Data below:
━━━━━━━━

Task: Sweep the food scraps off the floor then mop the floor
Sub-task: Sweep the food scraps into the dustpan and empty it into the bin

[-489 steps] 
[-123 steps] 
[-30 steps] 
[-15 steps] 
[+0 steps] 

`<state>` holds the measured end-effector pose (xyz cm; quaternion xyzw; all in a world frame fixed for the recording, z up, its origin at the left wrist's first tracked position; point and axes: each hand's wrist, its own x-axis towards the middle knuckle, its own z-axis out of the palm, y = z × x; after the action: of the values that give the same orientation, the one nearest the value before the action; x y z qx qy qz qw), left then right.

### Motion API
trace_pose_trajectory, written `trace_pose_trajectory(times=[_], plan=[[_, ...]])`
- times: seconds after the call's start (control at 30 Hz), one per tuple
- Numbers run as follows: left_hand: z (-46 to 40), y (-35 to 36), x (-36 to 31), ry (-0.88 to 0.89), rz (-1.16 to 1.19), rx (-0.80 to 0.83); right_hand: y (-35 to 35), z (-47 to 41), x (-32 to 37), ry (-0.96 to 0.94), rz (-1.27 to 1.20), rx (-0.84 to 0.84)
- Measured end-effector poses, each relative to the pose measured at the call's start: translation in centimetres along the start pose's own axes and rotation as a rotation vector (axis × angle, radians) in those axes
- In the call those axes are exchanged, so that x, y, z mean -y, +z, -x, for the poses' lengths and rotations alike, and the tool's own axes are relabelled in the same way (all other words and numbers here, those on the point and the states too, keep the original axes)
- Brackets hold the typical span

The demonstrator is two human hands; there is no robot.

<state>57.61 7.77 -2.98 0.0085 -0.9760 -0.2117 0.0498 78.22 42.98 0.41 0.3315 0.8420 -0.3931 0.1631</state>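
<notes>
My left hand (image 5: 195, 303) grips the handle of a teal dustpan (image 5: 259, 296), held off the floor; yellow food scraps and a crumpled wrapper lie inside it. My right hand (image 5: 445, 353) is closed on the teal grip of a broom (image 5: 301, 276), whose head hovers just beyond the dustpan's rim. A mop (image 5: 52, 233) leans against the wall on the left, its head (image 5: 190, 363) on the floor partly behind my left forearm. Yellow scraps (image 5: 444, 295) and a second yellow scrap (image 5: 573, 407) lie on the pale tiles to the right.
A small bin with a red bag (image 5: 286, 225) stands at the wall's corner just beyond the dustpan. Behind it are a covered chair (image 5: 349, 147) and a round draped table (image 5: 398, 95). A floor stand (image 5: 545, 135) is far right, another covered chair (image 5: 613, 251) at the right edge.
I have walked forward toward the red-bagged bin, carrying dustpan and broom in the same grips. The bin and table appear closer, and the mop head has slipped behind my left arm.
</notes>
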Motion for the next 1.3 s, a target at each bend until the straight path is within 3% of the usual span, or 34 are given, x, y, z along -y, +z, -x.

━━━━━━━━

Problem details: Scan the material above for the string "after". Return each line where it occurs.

Result of this exercise:
`<state>` holds the measured end-effector pose (xyz cm; quaternion xyzw; all in a world frame fixed for the recording, z up, its origin at the left wrist's first tracked position; point and axes: each hand's wrist, its own x-axis towards the middle knuckle, its own z-axis out of the palm, y = z × x; after the action: of the values that give the same orientation, the one nearest the value before the action; x y z qx qy qz qw), left then right.
- times: seconds after the call's start (control at 30 Hz), one per tuple

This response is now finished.